Multitasking Performance

When we were trying to think up new multitasking benchmarks to truly stress Kentsfield and Quad FX platforms we kept running into these interesting but fairly out-there scenarios that did a great job of stressing our test beds, but a terrible job and making a case for how you could use quad-core today.

Without a doubt, in the next two years the number of applications that see a benefit when running on four cores will increase dramatically. Even multitasking under Windows Vista will make the argument for more cores easier (simply opening a new Explorer window in Vista will eat up 10% of the CPU time of a Quad FX system), but our Vista benchmarks are not yet complete and we wanted to have something to showcase for this review.

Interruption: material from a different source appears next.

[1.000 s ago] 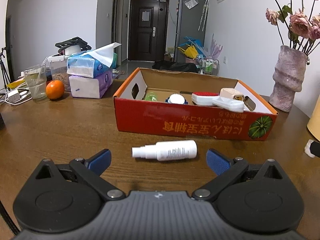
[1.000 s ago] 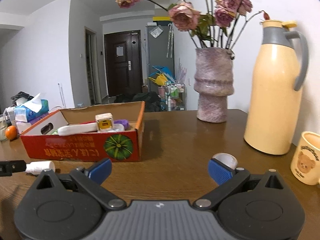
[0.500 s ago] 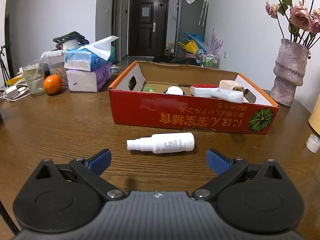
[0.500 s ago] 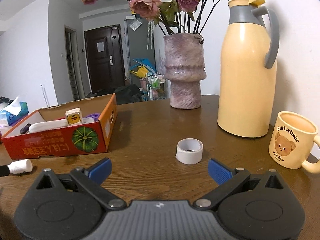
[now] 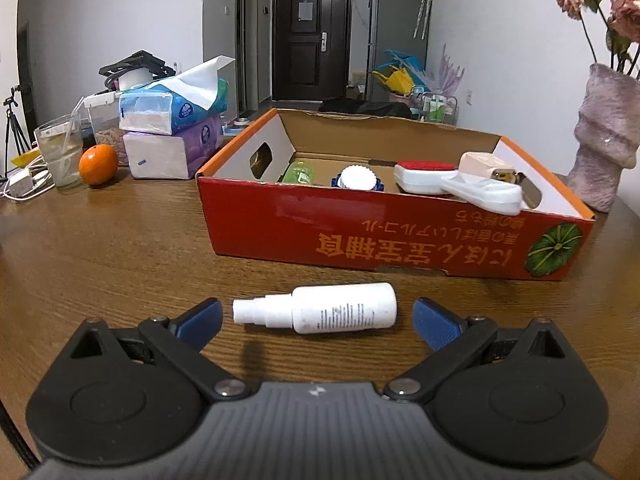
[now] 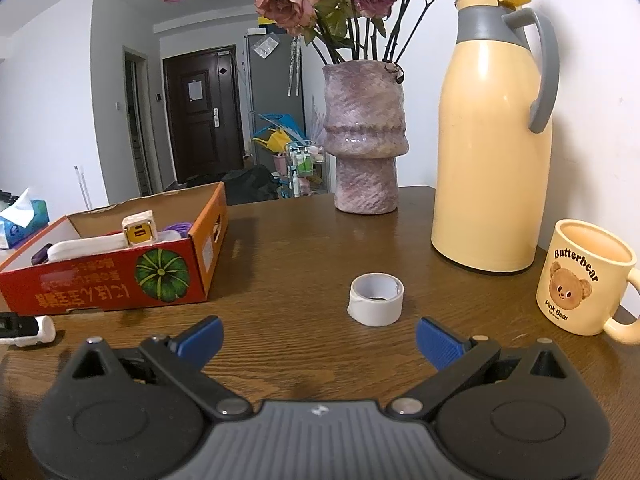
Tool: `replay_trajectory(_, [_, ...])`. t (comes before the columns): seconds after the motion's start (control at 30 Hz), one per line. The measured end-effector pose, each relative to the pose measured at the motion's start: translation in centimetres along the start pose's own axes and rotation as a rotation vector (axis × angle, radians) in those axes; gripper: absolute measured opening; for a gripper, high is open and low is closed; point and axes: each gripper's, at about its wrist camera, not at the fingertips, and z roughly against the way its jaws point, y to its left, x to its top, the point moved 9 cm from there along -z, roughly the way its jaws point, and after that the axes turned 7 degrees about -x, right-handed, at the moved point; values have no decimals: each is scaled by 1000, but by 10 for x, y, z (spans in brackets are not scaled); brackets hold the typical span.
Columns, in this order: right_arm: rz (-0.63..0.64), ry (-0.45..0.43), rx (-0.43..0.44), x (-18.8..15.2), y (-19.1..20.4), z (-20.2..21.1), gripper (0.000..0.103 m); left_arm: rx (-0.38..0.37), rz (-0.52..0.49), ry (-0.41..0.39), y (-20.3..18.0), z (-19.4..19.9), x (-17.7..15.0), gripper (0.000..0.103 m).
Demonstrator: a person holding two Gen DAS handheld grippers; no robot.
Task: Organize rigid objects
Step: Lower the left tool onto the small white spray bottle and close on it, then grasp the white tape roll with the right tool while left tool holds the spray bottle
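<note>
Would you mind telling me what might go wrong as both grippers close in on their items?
The spray bottle lies on its side between the open left gripper pads, so it may roll away. The tape roll stands ahead of the open right gripper; a squeeze might deform it, or a nudge might slide it towards the mug.

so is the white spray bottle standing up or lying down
Lying down: the white spray bottle rests on its side on the table, nozzle pointing left, outside the red box.
</note>
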Motion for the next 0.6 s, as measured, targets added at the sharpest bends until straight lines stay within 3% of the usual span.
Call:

While working on our Quad FX article we also happened to be working on a follow-up to our HDCP Graphics Card Roundup, focusing on H.264 decoding performance in Blu-ray titles. A light bulb went off and we had our benchmark: how many cores do you need to watch a high bit-rate Blu-ray movie and do something else at the same time on your PC?

The movie we used was Xmen III, encoded in H.264, and featuring bitrates in excess of 40Mbps at times. Our benchmark starts at the beginning of Chapter 18 and continues until our background tasks are complete. This particular segment ranges in bitrate from 13Mbps up to above 40Mbps, with the average falling in the 18 - 24Mbps range.
We played the movie in the foreground, while in the background we either ran our Cinebench test, encoded a DivX movie, encoded a WME9 movie or performed our 3dsmax test.

The two rendering tests are important because rendering can take a bit of time and it might be nice to entertain yourself with a movie while your rendering completes; after all, what's the point of having $1000 worth of CPUs if you can't use them for entertainment?

The two encoding tests are also important because being able to encode and decode at the same time is a fundamental requirement for a DVR, and at some point the next-generation of media center PCs will need to be able to decode high bitrate HD movies while encoding others. We chose to include both DivX and WME because DivX runs much better on Intel CPUs, while the standings are a bit closer under WME, to give you a better overall impression of how the two platforms handle these heavy multitasking scenarios.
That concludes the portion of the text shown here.